Les chasseurs mettent à profit leurs connaissances, leur compétence ainsi que leur temps pour le bien-être de l’environnement et de la biodiversité. Mais ils ne sont pas seuls, dans certains départements, les agriculteurs s’investissent eux aussi pour la faune sauvage.

Honfleur, les chasseurs sur le terrain

Après des mois de confinement, les chasseurs de la basse Seine sont heureux de retrouver leur terrain de chasse. Rodolphe Domin, président de la réserve du conservatoire du littoral fait part de l’investissement et du rôle du chasseur dans l’association « Après le confinement, nous sommes retournés à la réserve qui appartient au conservatoire du littoral. Notre association, qui compte une centaine de chasseurs, a également pour rôle de nettoyer la réserve : refaire les allées piétonnes, couper les arbres tombés, remettre en état les sentiers, enlever les orties et les ronces, refaire les clôtures et nettoyer les mares naturelles, qui sont les points d’eau du gibier. ». Avant d’ajouter  » La chasse est une passion qui se transmet en famille. Elle permet aussi de réguler les populations de nuisibles et d’entretenir les zones forestières. Les inscriptions sont ouvertes jusqu’à fin juillet. Avoir le permis de chasse est obligatoire pour donner un coup de main lors des nettoyages forestiers. ».

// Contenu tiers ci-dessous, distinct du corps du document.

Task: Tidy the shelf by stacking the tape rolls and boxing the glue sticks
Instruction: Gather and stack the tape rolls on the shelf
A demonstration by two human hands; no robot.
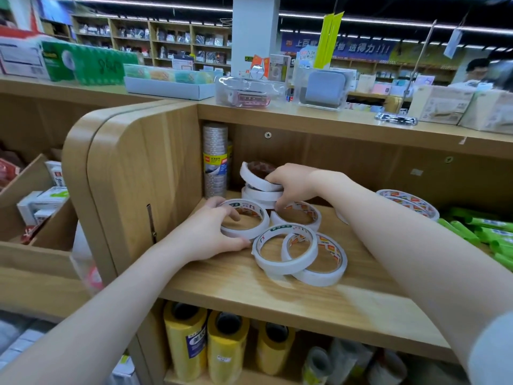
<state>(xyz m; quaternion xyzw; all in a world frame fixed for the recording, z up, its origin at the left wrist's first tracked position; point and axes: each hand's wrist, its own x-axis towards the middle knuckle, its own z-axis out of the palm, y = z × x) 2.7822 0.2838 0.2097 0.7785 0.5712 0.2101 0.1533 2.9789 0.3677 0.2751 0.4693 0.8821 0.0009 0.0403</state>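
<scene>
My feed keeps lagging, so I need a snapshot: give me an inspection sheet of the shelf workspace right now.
Surface: wooden shelf, mostly bare at the front.
Job's things: loose white tape rolls overlapping; small stack behind; green glue sticks at right.
Clutter: wrapped clear tape column in the back corner.
Grippers: left hand grips a tape roll; right hand touches the stack's tilted top roll.
Cables: nothing seen.
Surroundings: yellow rolls below; store shelving behind.

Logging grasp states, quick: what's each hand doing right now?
Left hand: closed on a flat tape roll.
Right hand: grip on the tilted top roll of the back stack.
</scene>
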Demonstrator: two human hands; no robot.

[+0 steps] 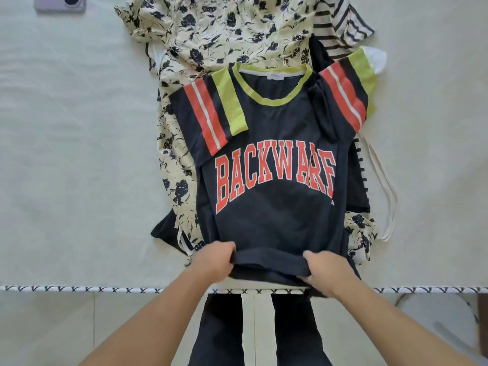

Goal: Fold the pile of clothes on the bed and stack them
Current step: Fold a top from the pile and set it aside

Côte d’Or, chasseurs et agriculteurs ensemble pour la faune sauvage

En plus des projets concernant le petit gibier, la Côte d’Or, par ses différents acteurs ruraux et environnementaux, tente de travailler sur les milieux. Ainsi, l’implantation de prairies temporaires sur le territoire du GIC ( Groupement d’intérêt cynégétique) de la Montagne en est un bel exemple.

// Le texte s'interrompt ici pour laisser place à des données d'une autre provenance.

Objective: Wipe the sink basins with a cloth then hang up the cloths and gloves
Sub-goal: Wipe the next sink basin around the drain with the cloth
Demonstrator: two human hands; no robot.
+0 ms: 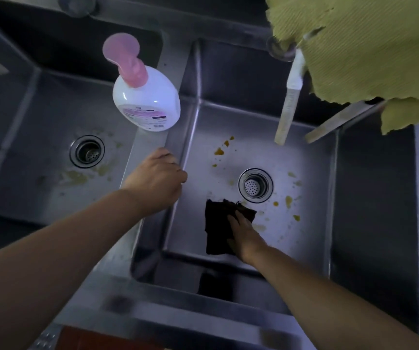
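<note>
My right hand (245,234) flat on dark cloth (219,228), fingers straight, pressing it to floor of right basin (314,173), just near side of drain (255,185). Yellow stains (219,150) scattered around drain. My left hand (156,181) rests on divider left of drain, fingers curled over edge, holding nothing. Soap bottle (146,97) on divider beyond it. Yellow-green cloth (370,46) hangs above, far right of drain.

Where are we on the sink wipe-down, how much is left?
Nothing finished. The right hand presses the dark cloth onto the right basin floor, still yellow-spattered. The left hand rests on the divider. The stained left basin and hanging up remain.
</note>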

Katia Daudigeos animatrice de la charte forestière de territoire, explique « La situation cynégétique sur le territoire de ce GIC montre une disparité dans la répartition de certaines espèces de grand gibier : sangliers et cervidés. Cette mauvaise répartition peut notamment engendrer des dégâts conséquents aux cultures. L’installation de clôtures de protection a certes empêché l’accès du gibier mais en a limité son déplacement ainsi que l’accès à des zones de gagnage. Du coup, la population de cervidés s’est déplacée en périphérie du périmètre du GIC, déplaçant, par la même occasion, les dégâts. ».

Ainsi, pour répondre à la problématique des dégâts et au cloisonnement des milieux (dû aux clôtures), 50 hectares de parcelles agricoles ont fait l’objet de deux types d’implantation. Dans un premier temps 30ha de cultures intermédiaires pièges à nitrates et dans un second temps 20 ha de prairies temporaires. Le GIC, s’est employé à rechercher des surfaces par l’intermédiaire des sociétés de chasse et sur la répartition sur le territoire. A coté, la FDC21 apporte son expertise technique et assure le contrôle du bon déroulement.

Stéphane Maître, technicien à la FDC21 fait part de son analyse et de sa vision positive du projet « Les prairies temporaires ont permis de rouvrir certaines zones clôturées en offrant ainsi des zones de gagnage supplémentaires, tout en favorisant la circulation du gibier sur le territoire. De plus, ces actions ont un effet bénéfique sur la biodiversité en ayant un impact positif sur une multitude d’espèces. ».

Le monde cynégétique et agricole s’investit toute l’année pour la préservation de la biodiversité, son suivi ainsi que son aménagement.